Più recentemente, anche Edu Alonso e Aida Martínez hanno contribuito a rafforzare questa identità del padel profondamente radicata nella regione. Questa settimana, questi rappresentanti locali avranno un significato speciale: giocheranno davanti al loro pubblico di casa, nella leggendaria arena di  Fonteta , solitamente dedicato al basket.

 Un P1 che potrebbe già contare 

Dopo il Major d'Italia e i dibattiti sulle condizioni di gara più veloci, l'evento di Valencia offrirà un nuovo terreno di osservazione per le principali tendenze della stagione.

I numeri uno al mondo confermeranno il loro dominio ritrovato? Le outsider viste a Roma continueranno la loro ascesa? Le condizioni di gioco favoriranno ancora i giocatori offensivi?

A tutte queste domande verrà data risposta nel corso della settimana.

Una cosa è certa: a Valencia il padel si svolgerà in una cornice intrisa di storia e tradizione. Una città capace di erigere monumenti destinati a scomparire pochi giorni dopo, ma che, anno dopo anno, continua ad ancorare il padel sempre più profondamente alla propria identità.

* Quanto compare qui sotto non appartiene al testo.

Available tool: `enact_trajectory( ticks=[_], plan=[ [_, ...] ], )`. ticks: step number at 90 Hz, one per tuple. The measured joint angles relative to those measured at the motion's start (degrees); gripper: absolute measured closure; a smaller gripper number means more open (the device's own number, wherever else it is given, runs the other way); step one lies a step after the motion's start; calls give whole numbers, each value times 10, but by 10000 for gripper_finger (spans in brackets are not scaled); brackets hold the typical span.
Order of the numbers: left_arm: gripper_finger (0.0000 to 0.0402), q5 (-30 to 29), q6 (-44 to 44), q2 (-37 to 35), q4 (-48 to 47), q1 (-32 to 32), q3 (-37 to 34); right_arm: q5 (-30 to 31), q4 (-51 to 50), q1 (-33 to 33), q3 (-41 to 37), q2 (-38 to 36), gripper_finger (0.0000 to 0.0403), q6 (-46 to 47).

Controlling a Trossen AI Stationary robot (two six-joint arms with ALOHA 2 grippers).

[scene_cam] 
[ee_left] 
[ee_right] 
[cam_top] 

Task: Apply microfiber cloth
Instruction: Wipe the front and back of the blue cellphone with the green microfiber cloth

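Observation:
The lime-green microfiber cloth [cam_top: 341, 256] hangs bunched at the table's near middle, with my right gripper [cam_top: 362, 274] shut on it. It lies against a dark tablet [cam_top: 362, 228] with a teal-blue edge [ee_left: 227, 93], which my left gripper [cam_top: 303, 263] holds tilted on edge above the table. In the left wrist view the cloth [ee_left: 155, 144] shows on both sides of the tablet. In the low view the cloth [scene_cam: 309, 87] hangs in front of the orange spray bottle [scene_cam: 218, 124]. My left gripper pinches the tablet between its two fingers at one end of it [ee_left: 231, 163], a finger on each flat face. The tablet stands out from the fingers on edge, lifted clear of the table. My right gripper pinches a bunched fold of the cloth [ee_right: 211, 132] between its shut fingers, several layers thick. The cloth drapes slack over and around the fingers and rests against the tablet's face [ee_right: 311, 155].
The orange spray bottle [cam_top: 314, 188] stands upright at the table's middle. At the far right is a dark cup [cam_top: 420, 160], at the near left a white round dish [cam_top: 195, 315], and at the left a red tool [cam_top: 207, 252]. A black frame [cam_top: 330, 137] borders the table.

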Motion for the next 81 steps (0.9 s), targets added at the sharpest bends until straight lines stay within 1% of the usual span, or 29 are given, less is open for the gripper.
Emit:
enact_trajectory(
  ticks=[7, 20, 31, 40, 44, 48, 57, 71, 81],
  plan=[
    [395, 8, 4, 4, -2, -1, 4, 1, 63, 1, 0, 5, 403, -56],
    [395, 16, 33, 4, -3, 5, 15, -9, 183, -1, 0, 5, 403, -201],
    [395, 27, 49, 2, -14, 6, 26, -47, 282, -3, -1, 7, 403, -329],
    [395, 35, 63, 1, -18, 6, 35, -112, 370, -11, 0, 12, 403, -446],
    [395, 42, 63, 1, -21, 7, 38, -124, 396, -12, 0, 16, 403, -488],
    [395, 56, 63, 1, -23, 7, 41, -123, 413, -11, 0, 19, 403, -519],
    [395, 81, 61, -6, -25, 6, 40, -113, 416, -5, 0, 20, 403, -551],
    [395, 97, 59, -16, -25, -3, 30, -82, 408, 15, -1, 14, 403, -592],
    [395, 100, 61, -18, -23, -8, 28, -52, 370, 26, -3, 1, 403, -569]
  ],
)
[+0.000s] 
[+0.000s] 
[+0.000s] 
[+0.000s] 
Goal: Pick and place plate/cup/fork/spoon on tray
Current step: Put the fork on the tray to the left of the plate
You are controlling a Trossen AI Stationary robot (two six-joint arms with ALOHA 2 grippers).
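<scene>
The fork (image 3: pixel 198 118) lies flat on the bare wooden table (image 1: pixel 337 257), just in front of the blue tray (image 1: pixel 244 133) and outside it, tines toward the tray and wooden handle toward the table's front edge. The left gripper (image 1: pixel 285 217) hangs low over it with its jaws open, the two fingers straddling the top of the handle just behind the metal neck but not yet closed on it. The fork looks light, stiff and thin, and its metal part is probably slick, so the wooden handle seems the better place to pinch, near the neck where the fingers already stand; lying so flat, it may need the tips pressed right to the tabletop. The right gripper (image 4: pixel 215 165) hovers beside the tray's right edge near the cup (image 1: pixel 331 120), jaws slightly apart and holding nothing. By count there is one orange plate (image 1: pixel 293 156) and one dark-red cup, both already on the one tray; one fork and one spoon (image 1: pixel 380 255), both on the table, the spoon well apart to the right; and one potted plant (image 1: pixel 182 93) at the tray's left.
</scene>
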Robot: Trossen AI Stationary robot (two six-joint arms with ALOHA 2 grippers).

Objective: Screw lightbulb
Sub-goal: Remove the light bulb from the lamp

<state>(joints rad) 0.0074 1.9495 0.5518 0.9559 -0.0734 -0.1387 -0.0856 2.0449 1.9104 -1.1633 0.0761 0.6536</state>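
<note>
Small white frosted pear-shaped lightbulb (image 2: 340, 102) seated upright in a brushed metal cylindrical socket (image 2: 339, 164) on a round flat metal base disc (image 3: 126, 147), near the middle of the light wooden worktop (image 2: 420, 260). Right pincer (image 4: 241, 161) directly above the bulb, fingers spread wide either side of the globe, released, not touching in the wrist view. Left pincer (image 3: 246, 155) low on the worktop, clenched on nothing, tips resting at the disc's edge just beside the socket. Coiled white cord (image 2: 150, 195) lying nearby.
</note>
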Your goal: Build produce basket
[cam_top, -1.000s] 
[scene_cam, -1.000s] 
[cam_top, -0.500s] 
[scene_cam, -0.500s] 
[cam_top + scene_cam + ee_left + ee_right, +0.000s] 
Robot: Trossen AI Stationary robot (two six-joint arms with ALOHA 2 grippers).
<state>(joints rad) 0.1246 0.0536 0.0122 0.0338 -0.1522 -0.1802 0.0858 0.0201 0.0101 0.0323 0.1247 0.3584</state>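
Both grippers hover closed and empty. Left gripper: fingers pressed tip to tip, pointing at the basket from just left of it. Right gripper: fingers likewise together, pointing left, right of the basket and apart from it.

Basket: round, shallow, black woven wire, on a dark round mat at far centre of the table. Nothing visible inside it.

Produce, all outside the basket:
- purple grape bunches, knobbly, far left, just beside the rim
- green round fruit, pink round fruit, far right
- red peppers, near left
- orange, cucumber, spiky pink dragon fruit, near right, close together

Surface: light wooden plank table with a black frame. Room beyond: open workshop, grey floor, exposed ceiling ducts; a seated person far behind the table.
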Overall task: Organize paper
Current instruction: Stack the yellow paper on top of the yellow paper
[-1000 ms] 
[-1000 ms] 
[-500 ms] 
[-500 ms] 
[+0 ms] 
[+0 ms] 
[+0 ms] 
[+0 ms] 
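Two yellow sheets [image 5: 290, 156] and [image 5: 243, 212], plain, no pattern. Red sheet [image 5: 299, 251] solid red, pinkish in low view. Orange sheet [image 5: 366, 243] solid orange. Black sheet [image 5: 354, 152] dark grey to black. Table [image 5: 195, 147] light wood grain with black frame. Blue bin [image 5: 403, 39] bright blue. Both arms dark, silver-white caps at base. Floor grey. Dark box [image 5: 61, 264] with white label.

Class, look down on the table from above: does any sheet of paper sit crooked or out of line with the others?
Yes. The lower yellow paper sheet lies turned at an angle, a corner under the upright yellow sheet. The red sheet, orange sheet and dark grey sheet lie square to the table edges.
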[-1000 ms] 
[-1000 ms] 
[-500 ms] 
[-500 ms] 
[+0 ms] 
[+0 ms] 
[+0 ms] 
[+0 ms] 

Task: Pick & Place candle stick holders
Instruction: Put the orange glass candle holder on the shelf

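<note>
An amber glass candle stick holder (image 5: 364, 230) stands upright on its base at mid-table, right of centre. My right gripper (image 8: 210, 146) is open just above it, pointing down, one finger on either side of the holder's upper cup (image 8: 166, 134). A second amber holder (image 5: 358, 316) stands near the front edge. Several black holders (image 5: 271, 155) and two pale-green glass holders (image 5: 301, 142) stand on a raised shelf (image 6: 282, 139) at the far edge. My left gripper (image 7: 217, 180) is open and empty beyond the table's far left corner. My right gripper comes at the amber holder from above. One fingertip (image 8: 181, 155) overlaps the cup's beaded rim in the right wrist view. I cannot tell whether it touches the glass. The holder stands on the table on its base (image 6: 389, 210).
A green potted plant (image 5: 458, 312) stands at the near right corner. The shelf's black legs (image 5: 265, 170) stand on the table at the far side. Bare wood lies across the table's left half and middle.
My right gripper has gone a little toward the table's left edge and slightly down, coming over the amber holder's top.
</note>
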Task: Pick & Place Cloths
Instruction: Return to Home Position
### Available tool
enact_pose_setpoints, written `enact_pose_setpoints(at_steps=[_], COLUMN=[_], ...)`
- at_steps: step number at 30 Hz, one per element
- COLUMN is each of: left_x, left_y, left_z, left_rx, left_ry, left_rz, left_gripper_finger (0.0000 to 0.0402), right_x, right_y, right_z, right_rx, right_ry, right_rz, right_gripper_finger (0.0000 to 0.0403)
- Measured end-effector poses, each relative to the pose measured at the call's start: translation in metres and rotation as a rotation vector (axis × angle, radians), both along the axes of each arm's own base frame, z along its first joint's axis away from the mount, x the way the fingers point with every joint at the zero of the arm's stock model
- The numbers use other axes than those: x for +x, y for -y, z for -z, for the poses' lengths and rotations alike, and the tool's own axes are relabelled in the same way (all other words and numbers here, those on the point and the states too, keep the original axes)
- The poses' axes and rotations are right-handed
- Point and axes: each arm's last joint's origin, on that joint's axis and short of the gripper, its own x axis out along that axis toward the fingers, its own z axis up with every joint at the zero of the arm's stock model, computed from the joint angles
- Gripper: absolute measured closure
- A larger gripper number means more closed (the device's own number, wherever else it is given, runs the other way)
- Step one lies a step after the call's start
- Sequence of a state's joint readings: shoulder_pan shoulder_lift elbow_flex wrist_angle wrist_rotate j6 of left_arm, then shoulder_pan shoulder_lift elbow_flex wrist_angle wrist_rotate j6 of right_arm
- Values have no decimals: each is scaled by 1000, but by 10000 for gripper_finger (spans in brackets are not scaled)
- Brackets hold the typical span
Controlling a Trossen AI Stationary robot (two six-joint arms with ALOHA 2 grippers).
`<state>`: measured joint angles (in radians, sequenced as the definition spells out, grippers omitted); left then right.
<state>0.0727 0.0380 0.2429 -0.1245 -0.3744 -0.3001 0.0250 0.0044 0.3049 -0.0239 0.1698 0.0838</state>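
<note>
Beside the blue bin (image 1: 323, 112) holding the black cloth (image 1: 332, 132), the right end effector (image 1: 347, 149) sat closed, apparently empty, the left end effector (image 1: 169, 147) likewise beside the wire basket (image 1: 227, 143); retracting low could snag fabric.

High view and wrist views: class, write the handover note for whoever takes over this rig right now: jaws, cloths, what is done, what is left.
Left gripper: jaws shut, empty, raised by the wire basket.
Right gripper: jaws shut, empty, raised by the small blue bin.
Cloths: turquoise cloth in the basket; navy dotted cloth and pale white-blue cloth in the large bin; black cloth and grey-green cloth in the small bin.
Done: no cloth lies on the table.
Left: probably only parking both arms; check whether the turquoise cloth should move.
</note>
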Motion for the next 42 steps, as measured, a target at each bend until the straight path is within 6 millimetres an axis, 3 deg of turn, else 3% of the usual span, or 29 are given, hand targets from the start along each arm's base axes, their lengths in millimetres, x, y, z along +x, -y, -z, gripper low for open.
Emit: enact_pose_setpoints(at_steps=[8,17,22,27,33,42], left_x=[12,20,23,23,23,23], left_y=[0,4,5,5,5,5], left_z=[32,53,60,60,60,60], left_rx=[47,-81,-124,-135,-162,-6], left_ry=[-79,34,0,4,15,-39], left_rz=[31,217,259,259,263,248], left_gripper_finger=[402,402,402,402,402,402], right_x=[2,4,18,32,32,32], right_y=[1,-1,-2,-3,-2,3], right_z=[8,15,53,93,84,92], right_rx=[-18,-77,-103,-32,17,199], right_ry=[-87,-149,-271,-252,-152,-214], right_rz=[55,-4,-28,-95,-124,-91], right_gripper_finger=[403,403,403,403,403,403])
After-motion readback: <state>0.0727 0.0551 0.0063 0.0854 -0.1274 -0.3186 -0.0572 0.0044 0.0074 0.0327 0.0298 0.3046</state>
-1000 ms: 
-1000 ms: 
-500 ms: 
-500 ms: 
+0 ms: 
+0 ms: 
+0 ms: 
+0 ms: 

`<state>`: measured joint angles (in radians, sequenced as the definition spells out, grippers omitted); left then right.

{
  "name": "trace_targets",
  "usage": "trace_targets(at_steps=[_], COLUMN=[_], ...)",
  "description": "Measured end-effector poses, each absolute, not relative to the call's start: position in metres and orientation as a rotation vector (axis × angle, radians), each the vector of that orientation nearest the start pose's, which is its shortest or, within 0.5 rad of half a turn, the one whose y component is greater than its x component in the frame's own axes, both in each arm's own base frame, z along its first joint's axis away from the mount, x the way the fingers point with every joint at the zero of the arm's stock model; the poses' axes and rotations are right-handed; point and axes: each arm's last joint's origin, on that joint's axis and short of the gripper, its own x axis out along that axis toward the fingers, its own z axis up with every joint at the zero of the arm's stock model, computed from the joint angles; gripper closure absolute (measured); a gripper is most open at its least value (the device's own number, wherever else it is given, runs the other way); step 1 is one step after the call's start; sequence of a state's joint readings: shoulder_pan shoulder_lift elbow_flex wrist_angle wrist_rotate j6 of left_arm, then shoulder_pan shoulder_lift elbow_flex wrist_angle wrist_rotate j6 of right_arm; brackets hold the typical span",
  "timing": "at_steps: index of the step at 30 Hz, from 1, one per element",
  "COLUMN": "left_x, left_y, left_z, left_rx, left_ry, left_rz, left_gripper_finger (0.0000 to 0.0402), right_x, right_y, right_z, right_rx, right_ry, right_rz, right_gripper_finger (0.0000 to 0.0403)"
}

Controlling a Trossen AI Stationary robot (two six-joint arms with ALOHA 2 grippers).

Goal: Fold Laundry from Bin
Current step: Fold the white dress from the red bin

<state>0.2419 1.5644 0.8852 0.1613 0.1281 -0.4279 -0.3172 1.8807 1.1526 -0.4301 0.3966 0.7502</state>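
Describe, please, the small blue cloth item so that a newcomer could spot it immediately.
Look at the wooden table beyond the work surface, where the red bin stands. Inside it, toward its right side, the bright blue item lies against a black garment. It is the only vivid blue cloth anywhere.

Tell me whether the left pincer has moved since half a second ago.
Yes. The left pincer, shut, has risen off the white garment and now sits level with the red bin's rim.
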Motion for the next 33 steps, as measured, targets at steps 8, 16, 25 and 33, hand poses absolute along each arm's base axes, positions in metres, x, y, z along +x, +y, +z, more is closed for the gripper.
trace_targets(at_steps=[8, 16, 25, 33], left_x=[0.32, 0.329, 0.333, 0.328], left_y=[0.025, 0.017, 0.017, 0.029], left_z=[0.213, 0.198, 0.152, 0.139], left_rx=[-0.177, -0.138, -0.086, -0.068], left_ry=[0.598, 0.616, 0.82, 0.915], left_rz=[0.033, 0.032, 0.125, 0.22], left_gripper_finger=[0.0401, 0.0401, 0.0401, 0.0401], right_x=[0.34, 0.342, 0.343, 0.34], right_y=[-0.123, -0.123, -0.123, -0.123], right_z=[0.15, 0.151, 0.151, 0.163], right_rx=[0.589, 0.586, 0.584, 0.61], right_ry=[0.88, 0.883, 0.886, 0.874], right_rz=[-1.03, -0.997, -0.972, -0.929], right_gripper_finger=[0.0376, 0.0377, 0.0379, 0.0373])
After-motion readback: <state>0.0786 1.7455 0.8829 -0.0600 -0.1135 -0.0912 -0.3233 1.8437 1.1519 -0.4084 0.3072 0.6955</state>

Dopo Argentina, Paraguay, Costa d'Avorio e Italia, il circuito prosegue il suo viaggio. E questa nuova tappa ci ricorda che, al di là dei risultati, il padel racconta anche la storia delle regioni che attraversa.

Antoine Tricolet

Ho scoperto il file Padel Sono arrivato in Spagna per caso in un campeggio. Ne sono rimasto subito affascinato; appassionato di padel da tre anni, seguo le notizie internazionali e regionali con lo stesso entusiasmo che nutro per questo sport.